# New snow



## Spree26 (Feb 7, 2014)

So much new snow, should be great skiing!


----------



## ScottySkis (Feb 13, 2014)

For Thursday 2 days after my sisters Birthday. About two inches on ground so far wiinds going crazy now outside started snowing before I got up at 420 am decided quickly to skips blizzard to from The Gunks region of NY to work on a train nit worth it . Hate using personal time when it limited in winter watch tv shovel hang with Mary today. Happy pre Thursday the 13 everyone can enjoy. Bus services was cancelled yesterday. I at -1 on personal time maybe I be positive by March for mini 2 days of yes for 4 day weekend.  People need to go to Roxury and take some special runs for me on Friday. I be there Saturday maybe Sunday to.


----------



## ScottySkis (Feb 13, 2014)

For Thursday 2 days after my sisters Birthday. About two inches on ground so far wiinds going crazy now outside started snowing before I got up at 420 am decided quickly to skips blizzard to from The Gunks region of NY to work on a train nit worth it . Hate using personal time when it limited in winter watch tv shovel hang with Mary today. Happy pre Thursday the 13 everyone can enjoy. Bus services was cancelled yesterday. I at -1 on personal time maybe I be positive by March for mini 2 days of yes for 4 day weekend.  People need to go to Roxury and take some special runs for me on Friday. I be there Saturday maybe Sunday to.


----------



## Euler (Feb 13, 2014)

That's awesome Scotty.  I'm also be positive for mini two,days of yes!!!   Oh...snow has already begun to fall in SoVT.!!!,


----------



## Savemeasammy (Feb 13, 2014)

Scotty, that is one of the most confusing posts ever.  Awesome!  Enjoy your day off!

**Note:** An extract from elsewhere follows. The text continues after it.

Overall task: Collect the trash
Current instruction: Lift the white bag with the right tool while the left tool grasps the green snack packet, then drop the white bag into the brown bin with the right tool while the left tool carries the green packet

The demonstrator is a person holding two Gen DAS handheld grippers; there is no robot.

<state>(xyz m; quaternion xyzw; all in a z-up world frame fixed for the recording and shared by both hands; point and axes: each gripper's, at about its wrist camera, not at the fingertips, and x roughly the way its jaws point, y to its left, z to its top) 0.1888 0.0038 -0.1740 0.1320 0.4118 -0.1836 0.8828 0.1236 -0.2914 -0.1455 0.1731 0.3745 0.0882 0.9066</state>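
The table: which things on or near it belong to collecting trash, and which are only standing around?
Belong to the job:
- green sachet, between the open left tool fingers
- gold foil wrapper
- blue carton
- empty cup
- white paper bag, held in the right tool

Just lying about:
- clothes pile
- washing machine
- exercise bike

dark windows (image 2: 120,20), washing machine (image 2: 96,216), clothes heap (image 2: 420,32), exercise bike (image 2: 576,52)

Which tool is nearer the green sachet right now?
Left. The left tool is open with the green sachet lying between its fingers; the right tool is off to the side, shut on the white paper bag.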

Sent from my iPhone using Tapatalk


----------



## Nick (Feb 13, 2014)

Wow.

Sent from my SCH-I545 using AlpineZone mobile app


----------



## ScottySkis (Feb 13, 2014)

About to go to mountain Creek for new snow driving about 45 miles haven't been there in several years.


----------



## Wavewheeler (Feb 13, 2014)

Scotty said:


> People need to go to Roxury and take some special runs for me on Friday. I be there Saturday maybe Sunday to.



You've pretty much talked me into it. Seems with the new snow, Platty is the place to go tomorrow! Gonna order a lift ticket to seal the deal. Will post pics and TR tomorrow night. 

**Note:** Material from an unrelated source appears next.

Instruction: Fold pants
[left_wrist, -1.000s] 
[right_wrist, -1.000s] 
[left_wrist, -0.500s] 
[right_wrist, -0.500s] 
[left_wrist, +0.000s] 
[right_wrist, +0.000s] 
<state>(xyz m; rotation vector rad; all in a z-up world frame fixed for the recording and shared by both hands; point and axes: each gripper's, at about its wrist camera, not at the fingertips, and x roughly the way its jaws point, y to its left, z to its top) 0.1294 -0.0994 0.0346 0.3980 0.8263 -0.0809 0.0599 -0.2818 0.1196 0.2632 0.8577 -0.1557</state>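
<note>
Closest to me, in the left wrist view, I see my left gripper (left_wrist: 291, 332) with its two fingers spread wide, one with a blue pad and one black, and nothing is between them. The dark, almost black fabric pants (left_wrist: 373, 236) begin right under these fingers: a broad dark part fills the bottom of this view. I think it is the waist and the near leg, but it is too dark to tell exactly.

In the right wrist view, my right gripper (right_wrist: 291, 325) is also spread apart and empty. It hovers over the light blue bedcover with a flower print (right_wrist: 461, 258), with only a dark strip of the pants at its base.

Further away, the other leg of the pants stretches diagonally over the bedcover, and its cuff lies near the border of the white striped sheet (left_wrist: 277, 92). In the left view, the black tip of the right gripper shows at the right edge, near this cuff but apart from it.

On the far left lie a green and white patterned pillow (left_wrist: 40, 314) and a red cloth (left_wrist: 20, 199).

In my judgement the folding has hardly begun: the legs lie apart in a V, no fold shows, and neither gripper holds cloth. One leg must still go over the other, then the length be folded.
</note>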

I hope you had a great time at The Creek today. I hate that place but if you go there, today is the day.


----------



## ScottySkis (Feb 13, 2014)

Wavewheeler said:


> You've pretty much talked me into it. Seems with the new snow, Platty is the place to go tomorrow! Gonna order a lift ticket to seal the deal. Will post pics and TR tomorrow night.
> 
> I hope you had a great time at The Creek today. I hate that place but if you go there, today is the day.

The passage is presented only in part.